Поднял он на меня глаза, а в них и боль, и испуг, и усталость, и отчаяние, и надежда — черт знает какая гамма переживаний отражена.
— Кулаком, — отвечает.
— Точно помните, что кулаком?
— Точно...
— Подпишитесь, — говорю. — Кстати, зачем вы дома гирьку хранили?
Удивился.
— Гирьку?.. Ах, эту! Мы же ей, — говорит, — бумаги прижимали, на письменном столе...
— В комнате? — спрашиваю.
— Конечно. Она всегда там лежала. Еще до меня...
— Хорошо. Подпишитесь.
И смотрю на него в упор.
— А теперь, — говорю, — объясните: каким образом гирька эта... Вот она, посмотрите... Так вот, каким образом очутилась она после драки у вас в кармане, если лежала, по вашим словам, в комнате?
Пожал Акимов плечами.
— Не знаю... Хотя, постойте... Вот как было: я собрался на работу и вспомнил, что в коридоре полочка, на которой телефон стоит, отстает от стены. Я и прибил гвоздь этой гирькой... И в карман сунул, механически... Правильно... А потом с Потаповым встретился, и мы подрались... А что такое?
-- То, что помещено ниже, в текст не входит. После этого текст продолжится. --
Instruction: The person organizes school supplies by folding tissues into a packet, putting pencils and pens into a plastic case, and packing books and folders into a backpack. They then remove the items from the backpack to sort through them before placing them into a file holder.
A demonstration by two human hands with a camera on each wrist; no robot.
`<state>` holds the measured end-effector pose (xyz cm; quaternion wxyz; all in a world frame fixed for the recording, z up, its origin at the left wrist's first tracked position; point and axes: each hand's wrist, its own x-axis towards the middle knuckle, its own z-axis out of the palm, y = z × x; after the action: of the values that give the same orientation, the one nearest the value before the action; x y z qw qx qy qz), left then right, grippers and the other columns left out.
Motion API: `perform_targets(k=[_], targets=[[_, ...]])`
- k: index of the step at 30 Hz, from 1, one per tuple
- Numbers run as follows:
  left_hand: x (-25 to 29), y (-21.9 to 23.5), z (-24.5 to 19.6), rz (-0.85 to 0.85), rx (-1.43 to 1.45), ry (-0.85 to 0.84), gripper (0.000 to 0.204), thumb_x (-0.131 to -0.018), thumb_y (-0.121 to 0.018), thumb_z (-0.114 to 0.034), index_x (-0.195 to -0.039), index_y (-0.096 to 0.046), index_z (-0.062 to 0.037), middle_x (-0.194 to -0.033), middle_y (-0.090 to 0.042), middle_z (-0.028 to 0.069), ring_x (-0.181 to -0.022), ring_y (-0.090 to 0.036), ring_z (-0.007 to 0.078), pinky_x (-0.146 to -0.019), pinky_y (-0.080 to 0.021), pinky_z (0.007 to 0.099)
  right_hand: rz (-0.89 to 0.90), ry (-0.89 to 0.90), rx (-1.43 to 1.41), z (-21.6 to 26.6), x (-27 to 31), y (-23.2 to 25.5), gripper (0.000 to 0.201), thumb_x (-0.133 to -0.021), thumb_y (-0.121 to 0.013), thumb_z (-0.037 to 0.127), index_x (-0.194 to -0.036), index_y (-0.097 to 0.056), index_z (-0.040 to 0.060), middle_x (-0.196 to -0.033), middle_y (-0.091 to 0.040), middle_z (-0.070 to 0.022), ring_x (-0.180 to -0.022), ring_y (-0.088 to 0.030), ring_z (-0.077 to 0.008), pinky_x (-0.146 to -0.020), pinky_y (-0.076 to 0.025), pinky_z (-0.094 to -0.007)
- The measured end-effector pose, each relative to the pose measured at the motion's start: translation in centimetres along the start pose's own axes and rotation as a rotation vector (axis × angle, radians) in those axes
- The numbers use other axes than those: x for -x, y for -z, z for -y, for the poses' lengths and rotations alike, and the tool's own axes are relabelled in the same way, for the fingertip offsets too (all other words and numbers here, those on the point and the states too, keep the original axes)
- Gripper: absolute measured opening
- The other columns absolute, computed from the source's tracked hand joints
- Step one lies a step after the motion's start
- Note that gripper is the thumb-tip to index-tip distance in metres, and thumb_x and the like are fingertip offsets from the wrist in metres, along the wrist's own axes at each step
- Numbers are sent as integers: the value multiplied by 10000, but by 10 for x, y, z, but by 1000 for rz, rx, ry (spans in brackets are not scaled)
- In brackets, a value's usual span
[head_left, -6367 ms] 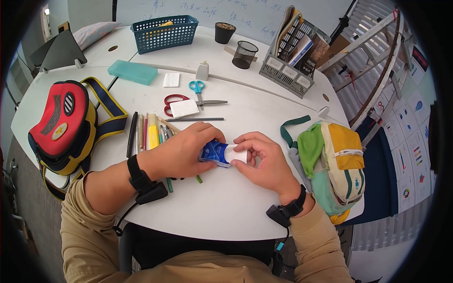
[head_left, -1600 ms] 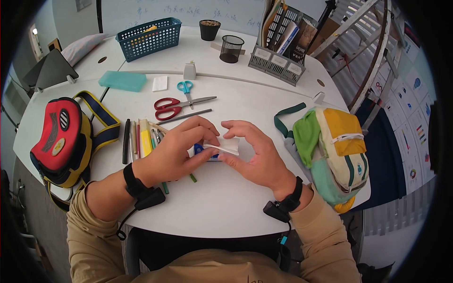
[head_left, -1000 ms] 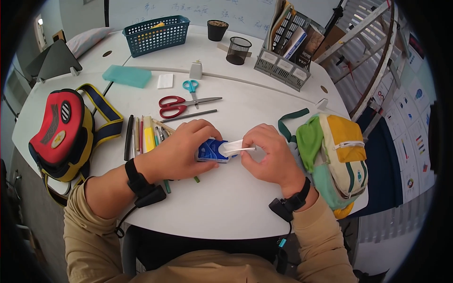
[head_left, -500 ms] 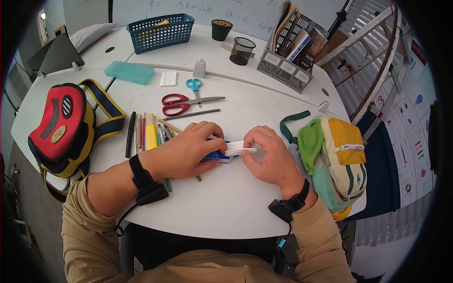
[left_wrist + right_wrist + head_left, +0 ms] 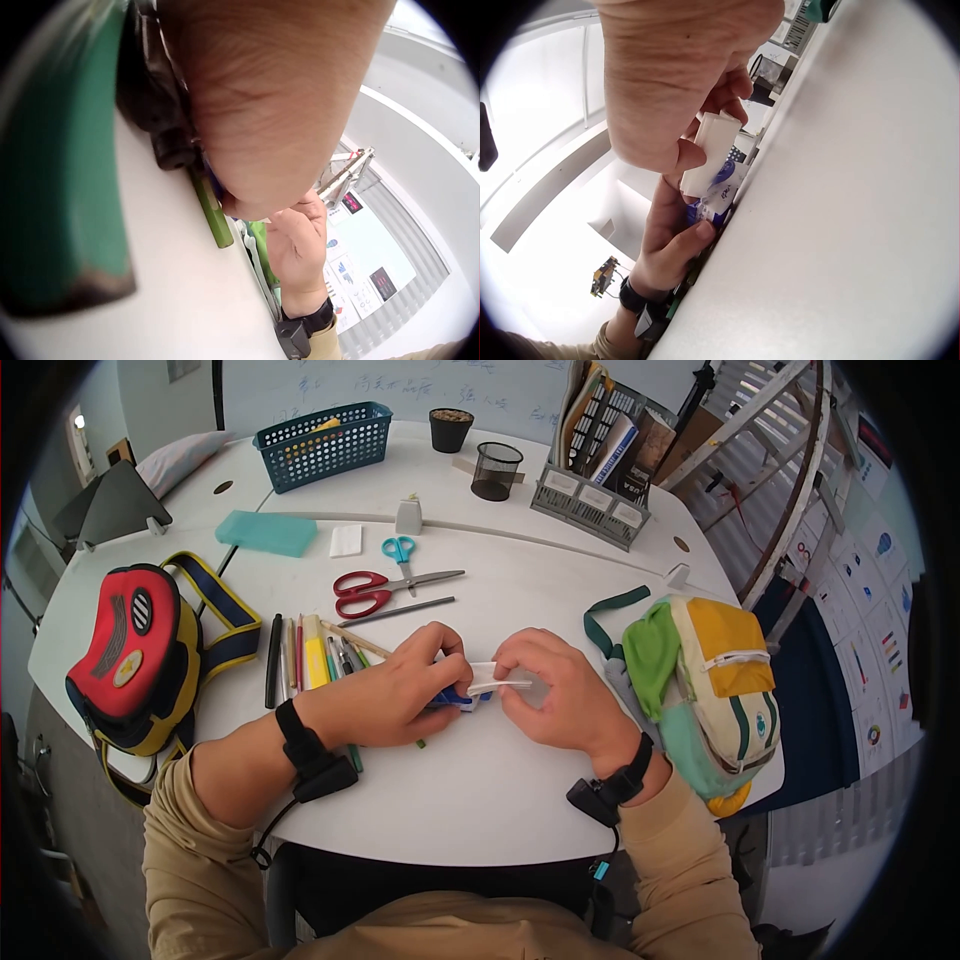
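L hand [image 5: 395, 688] curls round a blue packet [image 5: 721, 193], over the tabletop [image 5: 480, 790]. Next, a folded white tissue [image 5: 713, 150] bridges the gap b/w hands; can't tell if its L end is inside the packet. R hand [image 5: 572, 698] pinches its R end. Risk: L squeezing too hard prob. crumples packet & jams tissue; a sharp R tug may tear it or drag others out w/ it.

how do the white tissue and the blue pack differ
The tissue is plain white; the pack carries blue print. The tissue is neatly folded with straight edges, while the pack looks creased. The right hand pinches the tissue; the left hand holds the pack. Both are above the table.
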<state>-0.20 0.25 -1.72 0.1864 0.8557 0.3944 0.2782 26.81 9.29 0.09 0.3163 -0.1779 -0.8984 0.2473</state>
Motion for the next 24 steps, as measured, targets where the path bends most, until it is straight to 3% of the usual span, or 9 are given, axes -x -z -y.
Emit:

— Сейчас узнаете, — говорю. — А пока подпишитесь.
Чтоб не дать ему возможности потом ссылаться на неточности в протоколе, решил я с самого начала давать ему каждый его ответ на подпись.
— Дело, — говорю, — в том, что по заключению экспертизы убит Потапов не кулаком, а тупым предметом. Акт я вам дам для ознакомления. Кроме того, по странному совпадению, гирька в день убийства оказалась не на месте, и эксперты нашли на ней отпечатки ваших пальцев... Не перебивайте!.. При первом допросе вы ни слова не сказали о том, что забивали гирькой гвоздь. Даже о намерении таком не упомянули.
Медленно я все это сказал, и слежу за Акимовым, за лицом его. И вижу, как начинает прыгать у него нижняя губа. Заметно так прыгает. А на шее жилка бьется — часто, сильно. И почти реально увидел я вдруг, как бьется в мозгу Акимова лихорадочная мысль о том, что попался он. Вижу: пытается он справиться с собой, заставить себя успокоиться и — не может. Облизнул губы.
— Всё... — говорит.
— Что — всё?
— Мне, — говорит, — конец...
И смотрит куда-то поверх моего плеча.
— Так чем же, — спрашиваю, — вы ударили Потапова? Отвечайте, Акимов!
Рванулся. Со стула привстал.
— Кулаком! — кричит. — Жизнью вам клянусь, что я его кулаком ударил!.. Врет ваша экспертиза!.. Не хотел я его убивать... Он же меня в глаз ударил, а я его по шее. Ну, чем я вам докажу?!
Прокричал он это и сгорбился. Глаза закрыл. А крик его словно бы продолжает в воздухе висеть. Напряженный, злой крик. С отчаянием... Услышав такой, впору поверить, что не виноват человек... Так-то оно, думаю, так, но мне сейчас не крик твой нужен, а объяснение.